Претендент на престол
Шрифт:
– Кто как хочет, так и называет, - сказала Нюра уклончиво. Ей не хотелось идти против редактора.
– Вот видите, - оживился редактор.– А у нас газета. Мы не можем называть кто как хочет. Вы по какому делу?
– благосклонно спросил он у Нюры.
– Да я насчет мужика свово, насчет Чонкина. Услышав эту фамилию, редактор отодвинул в сторону стакан с чаем, выпрямился и одеревеневшими губами сказал:
– Слушаю вас.
Фенолог Цыпин тут же исчез, словно его и не было.
– Слушаю вас, - повторил редактор.
– Так я вот насчет того же, что как же мне быть, - сказала Нюра, приближаясь к столу.– Чонкин-то мой мужик, а прокурор говорит, отказаться надо.
– Ну, раз прокурор говорит, значит, так и
– сказал Ермолкин.
– Как же, - сказала Нюра, покачав головой, - я ведь беременная.
– Беременная?– удивился Ермолкин.– это меняет дело. Подождите, я должен подумать.

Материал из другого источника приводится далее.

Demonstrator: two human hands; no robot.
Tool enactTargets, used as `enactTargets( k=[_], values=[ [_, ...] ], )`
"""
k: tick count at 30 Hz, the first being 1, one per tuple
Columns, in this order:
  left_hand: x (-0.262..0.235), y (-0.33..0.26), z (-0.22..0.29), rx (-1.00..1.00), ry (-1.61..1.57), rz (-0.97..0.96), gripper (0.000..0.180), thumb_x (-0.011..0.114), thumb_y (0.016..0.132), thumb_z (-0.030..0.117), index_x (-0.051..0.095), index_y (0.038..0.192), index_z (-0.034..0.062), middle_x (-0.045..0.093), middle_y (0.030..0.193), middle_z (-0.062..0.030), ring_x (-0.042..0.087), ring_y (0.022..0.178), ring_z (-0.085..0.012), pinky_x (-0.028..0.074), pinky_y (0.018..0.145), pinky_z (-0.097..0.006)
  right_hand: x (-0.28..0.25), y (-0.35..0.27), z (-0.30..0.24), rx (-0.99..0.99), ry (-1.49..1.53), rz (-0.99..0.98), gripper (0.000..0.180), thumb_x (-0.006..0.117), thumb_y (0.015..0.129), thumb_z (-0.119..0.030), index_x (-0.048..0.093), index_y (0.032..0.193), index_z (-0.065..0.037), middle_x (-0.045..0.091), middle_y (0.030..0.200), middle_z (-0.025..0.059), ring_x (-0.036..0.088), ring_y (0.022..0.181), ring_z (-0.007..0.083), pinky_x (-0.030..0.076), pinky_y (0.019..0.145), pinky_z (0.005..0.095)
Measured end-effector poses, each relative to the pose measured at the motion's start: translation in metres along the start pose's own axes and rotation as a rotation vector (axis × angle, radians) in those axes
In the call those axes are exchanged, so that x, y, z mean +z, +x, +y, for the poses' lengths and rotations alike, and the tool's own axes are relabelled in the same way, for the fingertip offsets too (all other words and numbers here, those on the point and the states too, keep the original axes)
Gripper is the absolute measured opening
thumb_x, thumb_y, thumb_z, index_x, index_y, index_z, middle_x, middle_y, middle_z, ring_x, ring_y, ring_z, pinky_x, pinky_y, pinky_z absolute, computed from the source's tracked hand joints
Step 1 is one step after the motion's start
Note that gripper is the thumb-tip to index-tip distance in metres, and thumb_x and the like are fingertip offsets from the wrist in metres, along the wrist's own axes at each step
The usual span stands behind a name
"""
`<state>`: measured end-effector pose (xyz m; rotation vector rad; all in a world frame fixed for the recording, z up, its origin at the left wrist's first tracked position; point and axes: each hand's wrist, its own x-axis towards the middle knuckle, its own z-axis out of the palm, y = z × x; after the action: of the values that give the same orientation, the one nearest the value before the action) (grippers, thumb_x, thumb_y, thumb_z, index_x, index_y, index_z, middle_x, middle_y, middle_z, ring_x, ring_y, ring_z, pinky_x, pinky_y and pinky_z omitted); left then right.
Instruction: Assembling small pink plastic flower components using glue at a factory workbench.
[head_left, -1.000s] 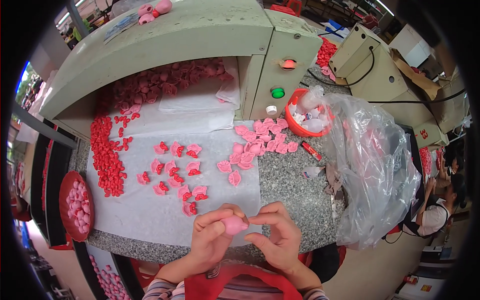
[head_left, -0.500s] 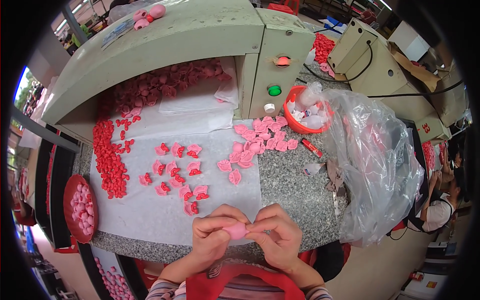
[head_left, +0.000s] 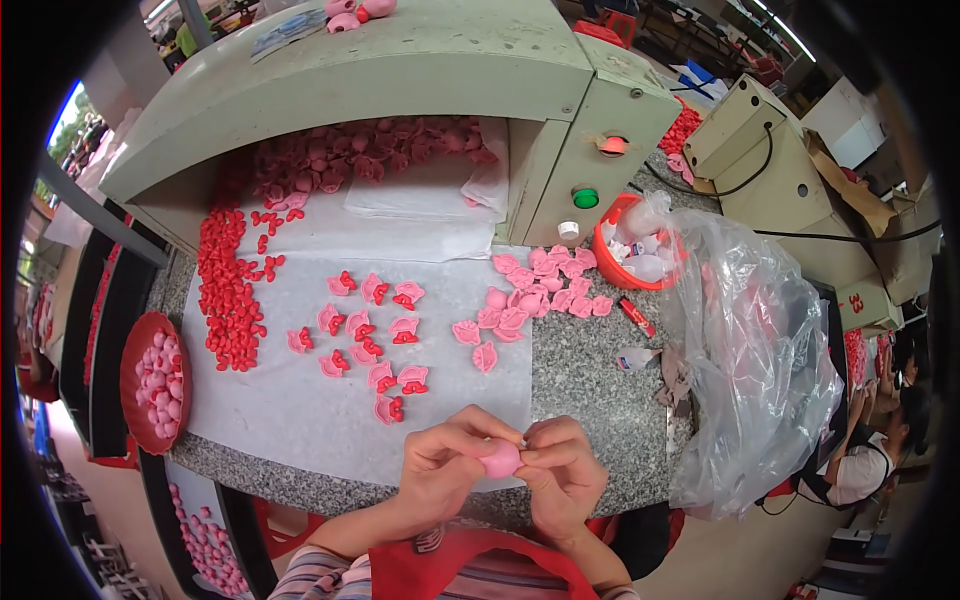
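2 hands, left hand [head_left: 444, 468] and right hand [head_left: 566, 472], pinch 1 pink piece [head_left: 502, 459].

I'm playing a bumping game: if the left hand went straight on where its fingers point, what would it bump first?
Past the pink piece it holds, the left hand would probably bump the right hand first, though depth is unclear.

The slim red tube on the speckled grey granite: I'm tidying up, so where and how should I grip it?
Probably pinch the red tube across its middle, from above and the near left: it lies slanted, long sides exposed, with bare speckled grey granite on that side and the clear plastic bag close on its right.
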<state>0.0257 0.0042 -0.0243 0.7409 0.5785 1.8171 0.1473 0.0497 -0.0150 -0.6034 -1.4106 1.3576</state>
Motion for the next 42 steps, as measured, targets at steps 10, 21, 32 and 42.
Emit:
enactTargets(
  k=[10, 21, 32, 42],
  values=[
    [-0.001, 0.001, 0.000, -0.004, -0.022, 0.021, 0.013, 0.059, 0.083, 0.021, 0.059, 0.091, 0.0100, 0.056, 0.097, -0.0169, 0.055, 0.089, -0.0244, 0.045, 0.078, -0.035, 0.000, 0.001, 0.001, -0.046, -0.054, -0.018, 0.013, 0.069, 0.070, 0.000, 0.061, 0.080, 0.000, 0.053, 0.083, 0.0087, 0.052, 0.076, 0.0179, 0.042, 0.068, 0.0261],
    [-0.005, 0.002, -0.006, -0.028, -0.072, 0.058, 0.013, 0.060, 0.083, 0.020, 0.058, 0.090, 0.0100, 0.055, 0.096, -0.0174, 0.056, 0.086, -0.0258, 0.046, 0.076, -0.036, 0.005, 0.000, -0.003, 0.006, -0.084, -0.047, 0.026, 0.071, 0.066, 0.001, 0.056, 0.088, 0.000, 0.050, 0.088, 0.0094, 0.050, 0.080, 0.0184, 0.041, 0.073, 0.0285],
    [-0.002, 0.000, -0.006, -0.025, 0.003, 0.021, 0.011, 0.058, 0.084, 0.016, 0.057, 0.088, 0.0066, 0.054, 0.100, -0.0183, 0.057, 0.089, -0.0263, 0.046, 0.079, -0.037, -0.002, 0.001, 0.005, -0.248, -0.393, -0.082, 0.043, 0.080, 0.056, -0.008, 0.058, 0.092, -0.002, 0.048, 0.086, 0.0064, 0.046, 0.077, 0.0179, 0.039, 0.070, 0.0278],
    [-0.006, 0.029, 0.047, -0.330, 0.455, -0.122, 0.022, 0.060, 0.075, 0.001, 0.065, 0.097, 0.0029, 0.053, 0.107, -0.0113, 0.050, 0.100, -0.0198, 0.043, 0.084, -0.033, -0.022, 0.013, 0.017, 0.798, 0.894, -0.278, 0.039, 0.058, 0.082, -0.026, 0.052, 0.110, 0.001, 0.047, 0.115, 0.0142, 0.047, 0.104, 0.0219, 0.039, 0.086, 0.0348]
  ],
)
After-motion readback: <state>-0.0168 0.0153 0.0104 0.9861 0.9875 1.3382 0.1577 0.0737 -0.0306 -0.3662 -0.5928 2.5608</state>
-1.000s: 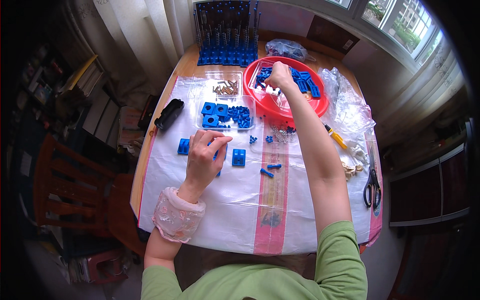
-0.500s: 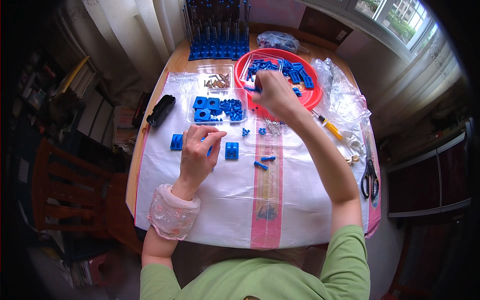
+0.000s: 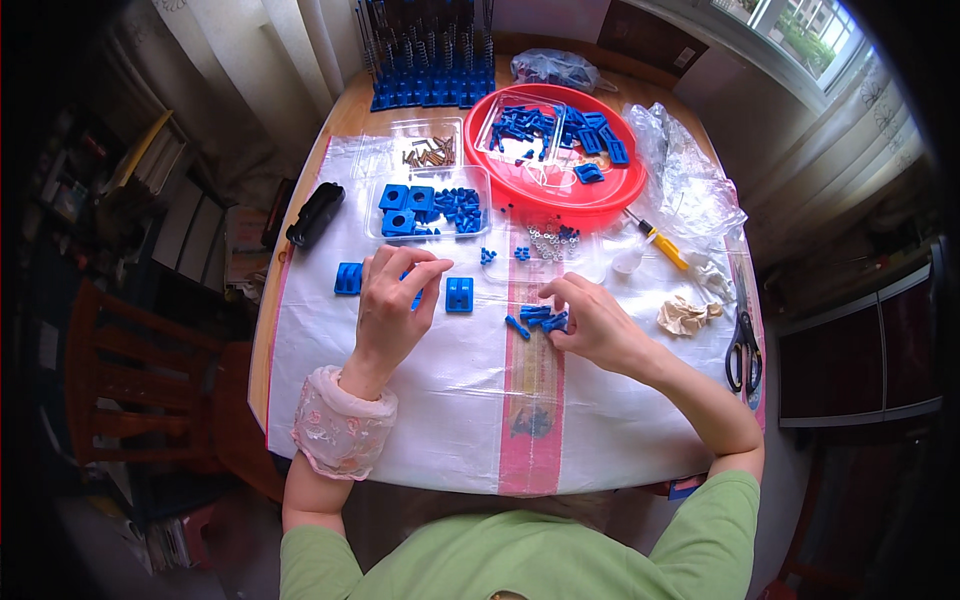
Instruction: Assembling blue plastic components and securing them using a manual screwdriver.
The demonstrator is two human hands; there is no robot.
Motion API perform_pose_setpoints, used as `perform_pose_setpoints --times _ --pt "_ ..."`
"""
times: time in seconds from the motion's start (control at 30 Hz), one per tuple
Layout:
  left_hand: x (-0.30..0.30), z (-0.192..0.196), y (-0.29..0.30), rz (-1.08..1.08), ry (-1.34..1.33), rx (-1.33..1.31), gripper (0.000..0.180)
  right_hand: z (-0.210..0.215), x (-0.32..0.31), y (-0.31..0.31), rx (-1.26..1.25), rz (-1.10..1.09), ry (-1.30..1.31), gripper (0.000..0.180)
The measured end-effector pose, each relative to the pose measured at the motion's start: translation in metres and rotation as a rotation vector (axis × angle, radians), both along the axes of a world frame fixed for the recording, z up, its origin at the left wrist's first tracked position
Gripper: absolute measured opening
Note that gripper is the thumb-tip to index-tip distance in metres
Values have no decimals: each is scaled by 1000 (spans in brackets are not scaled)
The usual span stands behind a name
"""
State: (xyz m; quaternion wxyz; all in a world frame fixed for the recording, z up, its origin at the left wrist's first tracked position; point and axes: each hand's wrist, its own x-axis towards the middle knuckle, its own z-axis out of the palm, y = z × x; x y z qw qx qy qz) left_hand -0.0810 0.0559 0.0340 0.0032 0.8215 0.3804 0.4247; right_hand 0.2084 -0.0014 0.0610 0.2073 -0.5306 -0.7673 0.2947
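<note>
Daylight enters from the window [image 3: 800,25] at upper right; the white table cover [image 3: 440,400] is bright and evenly lit. Soft, short shadows under both hands. Mild glare on the clear plastic bag [image 3: 690,185]. Strong fisheye bending and dark vignette at the rim; centre sharp.

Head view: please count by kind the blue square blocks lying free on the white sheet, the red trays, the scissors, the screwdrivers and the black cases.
Blue square blocks free on the sheet: 2
Red tray: 1
Scissors: 1
Yellow-handled screwdriver: 1
Black case: 1
Total: 6
</note>
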Motion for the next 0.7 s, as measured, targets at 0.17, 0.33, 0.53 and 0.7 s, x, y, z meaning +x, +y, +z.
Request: perform_pose_setpoints --times 0.17,0.33,0.53,0.7 --pt "2 0 -1 -7 2 0 23 -10 19 -9 16 -4 5 25" --pt "1 0 -1 4 4 -5 23 -11 21 -13 6 -4 18 17" --pt "0 1 0 -4 7 6 22 -13 21 -10 69 26 -14 16" --pt "-1 0 1 0 7 -2 22 -14 15 -5 121 48 -14 15"
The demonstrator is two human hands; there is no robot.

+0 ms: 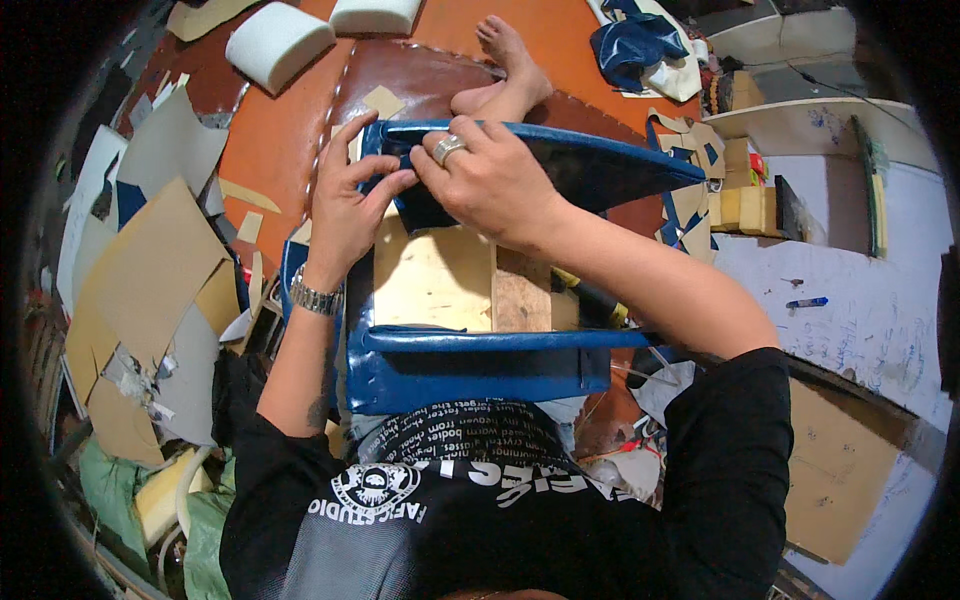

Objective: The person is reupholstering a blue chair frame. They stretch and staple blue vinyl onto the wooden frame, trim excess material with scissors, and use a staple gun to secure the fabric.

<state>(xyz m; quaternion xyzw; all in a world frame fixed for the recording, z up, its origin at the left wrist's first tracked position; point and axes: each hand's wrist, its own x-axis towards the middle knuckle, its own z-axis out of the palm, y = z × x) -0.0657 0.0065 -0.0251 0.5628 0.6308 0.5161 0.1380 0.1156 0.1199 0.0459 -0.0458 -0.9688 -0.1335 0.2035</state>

Он обхватил голову двумя руками, закрыл глаза, и похоже было, что действительно погрузился в глубокое размышление. Нюра смотрела на него с интересом, к которому примешивался и испуг, и уважение. Так, обхватив голову руками, Ермолкин просидел, может быть, несколько секунд, но Нюре показалось, что счет шел на минуты. Ермолкин вдруг тряхнул головой и, как бы приходя в себя, долго смотрел на Нюру. Достал из ящика чистый лист бумаги, подсунул Нюре и сказал тихо:
– Вот здесь внизу распишитесь.
– Зачем?– поинтересовалась Нюра.
– Мы здесь напишем заметку от вашего имени, нужна ваша подпись.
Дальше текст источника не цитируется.